Ministry Fires 353 Imams, Muezzins

RIYADH, 1 June 2003 — The Ministry of Islamic Affairs, Endowments, Call and Guidance has fired 353 imams and muezzins (prayer callers) while at the same time asking some 1,357 imams and muezzins to attend training courses to improve their performance.

The move to terminate and also to train hundreds of these employees in the Kingdom, however, is part of an on-going process to evaluate services to the public. The move is unrelated to the deadly attacks in Riyadh.

“The decision to sack imams and muezzins has nothing to do with the suicide attacks in Riyadh or the Sept. 11 terrorist attacks in the US,” said a senior official at the ministry here yesterday. He strongly criticized the Western media, which has said that the Kingdom has embarked on a campaign to reform the preaching system in mosques following attacks on Western targets in the Kingdom.

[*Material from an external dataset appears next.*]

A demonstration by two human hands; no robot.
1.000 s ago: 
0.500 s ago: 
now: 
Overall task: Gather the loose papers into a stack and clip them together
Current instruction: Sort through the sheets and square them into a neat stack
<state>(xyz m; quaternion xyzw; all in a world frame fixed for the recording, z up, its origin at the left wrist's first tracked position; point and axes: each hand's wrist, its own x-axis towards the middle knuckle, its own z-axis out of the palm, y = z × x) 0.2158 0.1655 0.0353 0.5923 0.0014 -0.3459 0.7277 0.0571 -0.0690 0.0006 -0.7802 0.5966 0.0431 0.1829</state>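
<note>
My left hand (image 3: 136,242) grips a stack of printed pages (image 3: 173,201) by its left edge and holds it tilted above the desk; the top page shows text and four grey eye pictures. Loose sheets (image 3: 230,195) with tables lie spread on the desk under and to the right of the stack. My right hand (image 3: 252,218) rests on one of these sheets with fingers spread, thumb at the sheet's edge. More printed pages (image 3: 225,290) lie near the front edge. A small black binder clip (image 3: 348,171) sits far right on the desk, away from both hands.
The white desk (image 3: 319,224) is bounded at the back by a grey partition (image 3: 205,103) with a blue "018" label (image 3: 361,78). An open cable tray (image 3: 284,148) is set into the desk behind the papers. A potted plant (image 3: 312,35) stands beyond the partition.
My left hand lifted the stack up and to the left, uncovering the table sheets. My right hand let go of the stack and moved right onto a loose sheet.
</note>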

“A major program to streamline the affairs of the mosques has been approved by Islamic Affairs Minister Saleh Al-Sheikh,” the senior official said. “The program seeks to monitor performance levels of clerics in the mosques, ensure improvement in the quality of sermons and also facilitate training of those who are less qualified.”

He blasted the Western media which has been putting pressure on the Kingdom to dismantle the so-called “militant ideological infrastructure of Islam” since Sept. 11, 2001.

Referring to the sacking of imams and muezzins, Abdul Aziz Al-Ammar, deputy minister in charge of preachers at the ministry, was quoted yesterday by the BBC as saying that “it was part of an on-going process of evaluating services to the public and it involved only a few hundred clerics.”

Arab News tried to contact Al-Ammar but he was not available.

The Ministry of Islamic Affairs, according to another official, began this process of firing and training imams and muezzins two years ago. “It is not a new experiment,” said the official, adding that guidelines are regularly issued to preachers in the Kingdom regarding subjects for sermons. Sometimes, however, they react to the local, regional or global situations that affect Muslims. The official also reiterated that there was no link between terrorism and Islam.

The ministry has directed imams and muezzins to adhere to the authentic contents of the Holy Qur’an and the Sunnah of the Prophet (peace be upon him). “It is incorrect for preachers or Islamic workers to convey to the faithful political or news reports in the mosques as the preacher is not intended to be a member of the media,” said the ministry which has a supervisory branch in every governorate of the Kingdom.

There are currently 530 mosques under construction in the Kingdom. The Ministry of Islamic Affairs is carrying out 131 projects, including mosque projects at a cost of SR720,944,000. The ministry has organized inter-religious dialogues to promote global peace.